Humberto looked at her with his brows squeezed up, that quizzical look. “There is some native flora,” he said. “Woody plants, mosses, lichens, small trees in the stream valleys.”
“Can you grow kiwi fruit? Ĉejote?” she asked him irritably. “What will you eat? The woody plants? The mosses?”
In the next year they must settle on a way of going. They must swing around the sun to get up speed for leaving—for going on fifty years to the next likely world—or iris the sail and make an anchorage around this one—settle on this world now and forever. Ĉejo felt a thrill of fear, that his mother might have made up her mind already, on a question that was so momentous.
Humberto drank down the little bit of cold tea and examined the inside of the cup. “Nils Truhijo and many others are drafting designs for plantodomo. There is a library of frozen agricultural cells; people are looking for species suited to a tundra. Or there may be more temperate zones—where the balloons failed, eh? in the southwestern islands, the eastern midlatitudes.” He glanced toward Juko, perhaps gauging the quality of her discouragement. “For twenty years we’ve known there was not much hope of a mesothermal climate,” he said, watching her.
Ĉejo looked at Juko too. “You haven’t made up your mind, have you? How can you find the sense of a Meeting if your mind is made up?”
Juko shook her head angrily. “No. My mind isn’t made up. I only want to be
gloomy today. Let me cry over my ĉejote and kiwis, and tomorrow you can tell me about greenhouses and temperate zones.” Suddenly she did cry a little, putting her fist to her cheek, and a few tears ran down the path between her curled fingers. Ĉejo stared at her in surprise. He could not remember when he had seen his mother cry. Not even on the occasion of his brother’s death.
Humberto looked at her too. “There are some hardy kiwis, I think,” he said in astonishment. “But you can cry for the ĉejote.”
Kristina, without speaking of Juko’s tears, stood suddenly and picked up people’s cups from the floor. “I have some tortillas. I’ll find something to put in them. Ĉejo, maybe you would come and slice things.”
She put on the little light in the galley and brought things out of the cold box: bits of pepper and mushroom and steamed rice left from another meal, cilantro, peanuts, sprouts of lemongrass. On the narrow pocket table, Ĉejo cut the peanuts and the cilantro with a knife. The tortillas were dark, Kristina liked to make them from breadnut; she built upon them slowly, arraying the food on the flat rounds, while Humberto and Juko went on talking quietly, asking and answering things to do with Juko’s now-husband, Bjoro, and the go-down boat, the Lark.
“She was crying for Al Poreda,” Ĉejo whispered to Kristina when he had thought it through.
She didn’t look up from what she was doing. “I don’t know,” she said. There was a distant quality in the sound of her voice, and Ĉejo felt suddenly excluded from something.
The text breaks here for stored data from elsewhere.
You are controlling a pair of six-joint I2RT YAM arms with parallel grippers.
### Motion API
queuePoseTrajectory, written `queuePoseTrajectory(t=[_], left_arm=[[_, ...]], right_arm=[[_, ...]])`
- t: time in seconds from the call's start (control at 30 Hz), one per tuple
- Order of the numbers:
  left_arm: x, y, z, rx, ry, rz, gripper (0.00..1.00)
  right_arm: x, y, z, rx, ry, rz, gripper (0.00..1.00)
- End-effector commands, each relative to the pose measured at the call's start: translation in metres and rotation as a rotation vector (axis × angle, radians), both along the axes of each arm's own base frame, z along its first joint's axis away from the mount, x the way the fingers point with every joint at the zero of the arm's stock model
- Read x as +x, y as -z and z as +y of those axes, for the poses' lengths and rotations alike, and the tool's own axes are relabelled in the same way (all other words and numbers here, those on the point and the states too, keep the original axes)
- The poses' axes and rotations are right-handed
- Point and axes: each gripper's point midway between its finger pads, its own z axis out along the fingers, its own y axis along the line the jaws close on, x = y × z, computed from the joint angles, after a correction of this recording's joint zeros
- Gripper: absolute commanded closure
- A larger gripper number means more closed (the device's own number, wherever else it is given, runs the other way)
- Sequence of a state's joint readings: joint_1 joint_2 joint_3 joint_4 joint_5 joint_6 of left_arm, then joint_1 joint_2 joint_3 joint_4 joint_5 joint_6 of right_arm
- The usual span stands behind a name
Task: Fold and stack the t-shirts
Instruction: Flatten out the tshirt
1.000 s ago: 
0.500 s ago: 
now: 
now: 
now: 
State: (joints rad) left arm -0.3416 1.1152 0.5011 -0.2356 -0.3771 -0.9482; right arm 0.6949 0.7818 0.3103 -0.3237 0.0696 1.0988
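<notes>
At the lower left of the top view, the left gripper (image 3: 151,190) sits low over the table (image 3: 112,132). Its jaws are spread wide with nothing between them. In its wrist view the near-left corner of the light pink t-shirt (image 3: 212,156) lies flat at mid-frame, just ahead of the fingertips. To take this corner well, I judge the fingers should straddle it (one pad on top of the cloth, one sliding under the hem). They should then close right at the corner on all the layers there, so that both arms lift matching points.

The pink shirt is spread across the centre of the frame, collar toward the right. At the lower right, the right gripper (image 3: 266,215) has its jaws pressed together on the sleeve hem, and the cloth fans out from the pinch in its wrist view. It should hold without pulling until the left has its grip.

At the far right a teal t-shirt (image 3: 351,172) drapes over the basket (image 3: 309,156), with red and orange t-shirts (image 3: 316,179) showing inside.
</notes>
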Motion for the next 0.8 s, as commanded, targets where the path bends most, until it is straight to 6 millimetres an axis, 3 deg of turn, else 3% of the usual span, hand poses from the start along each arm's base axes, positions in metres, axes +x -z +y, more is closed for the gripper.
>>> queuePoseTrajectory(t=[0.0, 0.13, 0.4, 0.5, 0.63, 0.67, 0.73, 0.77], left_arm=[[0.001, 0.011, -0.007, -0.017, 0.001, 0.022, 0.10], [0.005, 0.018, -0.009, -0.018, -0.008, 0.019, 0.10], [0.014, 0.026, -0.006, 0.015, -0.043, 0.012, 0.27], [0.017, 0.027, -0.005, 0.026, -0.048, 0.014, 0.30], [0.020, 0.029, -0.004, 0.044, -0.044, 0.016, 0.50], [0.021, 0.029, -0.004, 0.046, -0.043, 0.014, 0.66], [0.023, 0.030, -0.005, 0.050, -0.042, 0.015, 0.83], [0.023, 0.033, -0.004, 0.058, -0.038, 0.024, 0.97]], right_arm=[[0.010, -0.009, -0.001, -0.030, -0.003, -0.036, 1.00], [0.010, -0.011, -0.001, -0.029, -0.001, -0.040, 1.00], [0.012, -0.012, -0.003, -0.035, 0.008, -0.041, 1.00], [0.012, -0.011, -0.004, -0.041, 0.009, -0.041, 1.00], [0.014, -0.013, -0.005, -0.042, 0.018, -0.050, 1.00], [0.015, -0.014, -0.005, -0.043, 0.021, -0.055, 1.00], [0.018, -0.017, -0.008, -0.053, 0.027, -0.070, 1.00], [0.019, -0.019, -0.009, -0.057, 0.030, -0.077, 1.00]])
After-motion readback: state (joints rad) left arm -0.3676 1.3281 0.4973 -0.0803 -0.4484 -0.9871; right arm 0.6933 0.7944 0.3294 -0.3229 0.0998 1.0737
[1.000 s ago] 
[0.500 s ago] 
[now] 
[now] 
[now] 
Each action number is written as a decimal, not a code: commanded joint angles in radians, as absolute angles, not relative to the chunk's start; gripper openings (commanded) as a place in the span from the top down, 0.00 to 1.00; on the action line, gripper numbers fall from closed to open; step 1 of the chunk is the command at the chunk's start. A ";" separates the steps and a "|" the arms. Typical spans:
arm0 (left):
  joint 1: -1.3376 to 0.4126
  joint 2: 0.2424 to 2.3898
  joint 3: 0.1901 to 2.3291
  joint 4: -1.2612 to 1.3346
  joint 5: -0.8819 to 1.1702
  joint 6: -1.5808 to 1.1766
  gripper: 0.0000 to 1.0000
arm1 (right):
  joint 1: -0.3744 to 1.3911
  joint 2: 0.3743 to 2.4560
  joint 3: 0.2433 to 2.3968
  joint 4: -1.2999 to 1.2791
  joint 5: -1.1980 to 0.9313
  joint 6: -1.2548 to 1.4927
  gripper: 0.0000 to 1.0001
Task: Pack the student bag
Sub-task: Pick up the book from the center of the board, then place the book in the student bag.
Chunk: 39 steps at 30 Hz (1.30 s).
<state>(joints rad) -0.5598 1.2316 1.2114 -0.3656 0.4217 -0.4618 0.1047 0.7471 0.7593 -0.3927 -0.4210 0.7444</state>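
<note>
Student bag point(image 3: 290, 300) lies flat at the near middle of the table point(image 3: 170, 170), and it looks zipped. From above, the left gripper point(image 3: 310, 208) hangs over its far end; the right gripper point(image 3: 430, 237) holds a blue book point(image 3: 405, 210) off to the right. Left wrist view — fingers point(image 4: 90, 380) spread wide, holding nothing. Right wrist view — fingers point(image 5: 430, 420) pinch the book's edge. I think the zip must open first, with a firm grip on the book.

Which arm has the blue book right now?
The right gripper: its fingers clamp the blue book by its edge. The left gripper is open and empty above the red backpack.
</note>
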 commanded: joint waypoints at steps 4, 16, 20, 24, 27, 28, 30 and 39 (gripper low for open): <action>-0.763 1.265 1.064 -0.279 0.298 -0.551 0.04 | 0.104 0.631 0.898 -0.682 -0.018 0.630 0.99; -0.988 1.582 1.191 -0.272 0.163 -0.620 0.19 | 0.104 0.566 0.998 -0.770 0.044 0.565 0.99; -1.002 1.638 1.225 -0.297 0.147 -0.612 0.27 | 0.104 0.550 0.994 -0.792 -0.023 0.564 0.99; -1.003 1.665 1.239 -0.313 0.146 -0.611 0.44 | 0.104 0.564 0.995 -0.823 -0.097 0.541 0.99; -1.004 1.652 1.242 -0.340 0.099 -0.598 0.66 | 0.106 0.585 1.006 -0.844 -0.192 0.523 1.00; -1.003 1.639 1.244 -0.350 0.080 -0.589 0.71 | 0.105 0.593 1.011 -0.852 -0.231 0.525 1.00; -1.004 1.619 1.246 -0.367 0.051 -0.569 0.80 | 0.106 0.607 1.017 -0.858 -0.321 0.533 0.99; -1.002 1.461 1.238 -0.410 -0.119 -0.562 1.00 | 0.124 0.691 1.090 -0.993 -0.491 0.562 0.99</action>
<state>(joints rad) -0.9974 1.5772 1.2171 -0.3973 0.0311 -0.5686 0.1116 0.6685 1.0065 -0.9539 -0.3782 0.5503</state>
He was afraid, while they all had been sitting together drinking orange-scented tea and speaking of tundra plants and closed minds, the others had experienced a different conversation.
They sat around the low table and Kristina, with a look, encouraged them all in a brief, religious silence: gratitude for the meal. Then while they ate, they talked of the health of several people they knew, and slightly sordid hearsay about a woman who was an old enemy of Kristina’s, and gossip about Humberto’s cousin’s daughter who was marrying a man none of them knew. When the table was cleared they might, on another night, have played Obsession, or got out the chess board—it was rare for Ĉejo to have his mother and father in one place, under one roof. But there was Al Poreda, and the cold tundra planet, and his mother’s mood was dark. He kissed Kristina’s dry cheek and Juko’s, and received their kisses, while Humberto stood watching, shifting his feet. Then he and his father walked home from Pacema in the darkness.